Terumah – Inside, Outside and In-Between

The aron habris, the holy ark described in the parshah, was essentially a wooden box set into a golden one, with another golden one set inside it (Yoma 72b).

The Gemara (ibid) sees in the aron, which contains the luchos, shivrei luchos and a Torah scroll, a metaphor for the coherence of conscience and behavior that defines a true scholar. “A talmid chacham,” Rava teaches there, “who isn’t tocho kiboro,” – whose inside [essence] isn’t like his outside [the image yielded by his behavior] – “isn’t a talmid chacham.”

My revered rebbe, Rabbi Yaakov Weinberg, zt”l, noted that the Gemara’s wording is pointed. We are not exhorted to bring our “outsides” into line with our “insides” – to first achieve purity of heart and then display its signifiers – but rather the other way around. We do right to first emulate the comportment and behavior of those more spiritually accomplished than we are – to present an image of observance and propriety – even if our souls may not be as pure as our clothing and actions seem to declare. 

That is because, in the Sefer Hachinuch’s words, “A person is affected by his actions” and demeanor. How we dress, speak and act can change who we are.

Achieving coherence of appearance and heart must be the ultimate goal for us all. But we shouldn’t feel hypocritical or despondent if, in the process of reaching that goal, we show the world a better image of ourselves than we deserve.

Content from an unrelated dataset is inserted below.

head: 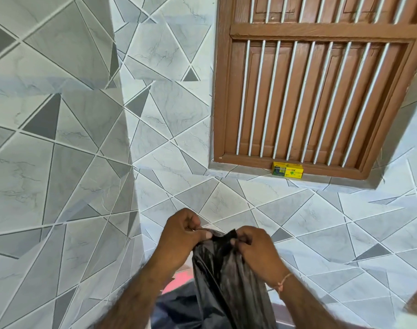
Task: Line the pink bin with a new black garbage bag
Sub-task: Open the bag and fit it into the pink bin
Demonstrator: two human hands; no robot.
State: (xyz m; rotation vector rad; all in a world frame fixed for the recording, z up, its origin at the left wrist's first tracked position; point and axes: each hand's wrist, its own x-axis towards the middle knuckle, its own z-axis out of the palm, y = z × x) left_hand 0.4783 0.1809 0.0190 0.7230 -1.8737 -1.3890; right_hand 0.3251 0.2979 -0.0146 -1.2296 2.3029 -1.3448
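My left hand point(179, 236) and right hand point(255, 248) are both pinched shut on the top edge of the black garbage bag point(224, 276) — fingertips close together, nearly touching. The bag hangs down between my forearms, glossy and crumpled. A sliver of pink point(176, 282) shows below my left wrist — possibly the bin, I cannot tell. Ahead: grey tiled wall point(60, 138), brown barred window point(309, 91), a yellow box point(287, 170) on its sill.

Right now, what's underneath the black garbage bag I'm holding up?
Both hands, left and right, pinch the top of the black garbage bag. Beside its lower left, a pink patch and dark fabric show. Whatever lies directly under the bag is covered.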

What matters is only that we are working to bring our inner selves into line with our outer ones.

What’s more, according to a Midrash brought by Rashi on the posuk uvicheit yechemasni imi (Tehillim 51:7), Dovid Hamelech lamented the fact that when his parents conceived him, their intent was basically selfish (a thought reflected as well in his words ki avi vi’imi azovuni, Tehillim 27:10). And yet, Dovid’s father was Yishai, who, the Gemara  (Shabbos 55b) says was one of the humans who never sinned! 

The inescapable conclusion is that self-interest isn’t sin. The essential sense of self is inherent in being human, and no contradiction to righteousness. 

That, too, is reflected in the aron. It was gold within and without, yes, but there was wood (perhaps hinting to the eitz hadaas) between the golden layers. One’s toch and bar can be pure and consistent, but there is always a self in the middle. And that’s inherent in being human.

© 2026 Rabbi Avi Shafran

The Far-Reaching Import of a Vav

Your Uber driver might be pleasant to you because he values another human being, but his desire for a four-star rating likely plays a larger role in his affability. 

A sure way to anger an atheist is to challenge him to explain why anyone should be pleasant, or ethical or moral – beyond the mere utilitarian gain of a social contract. He will jump up and down and insist that goodness and badness exist. But, in the end, without a Higher Power’s guidance, those words are utterly fungible.  Good and bad behavior, sans a Divine Guide, carry no more ultimate meaning than good or bad weather. And flowers appreciate thunderstorms.

Parshas Mishpatim begins with the connection-letter vav, indicating that the laws that follow, many of them dealing with financial dealings, torts and other interpersonal matters, were, no less than the “Ten Commandments” and mizbei’ach laws of the previous parshah, “from Sinai,” as Rashi, quoting Midrash Tanchuma, notes.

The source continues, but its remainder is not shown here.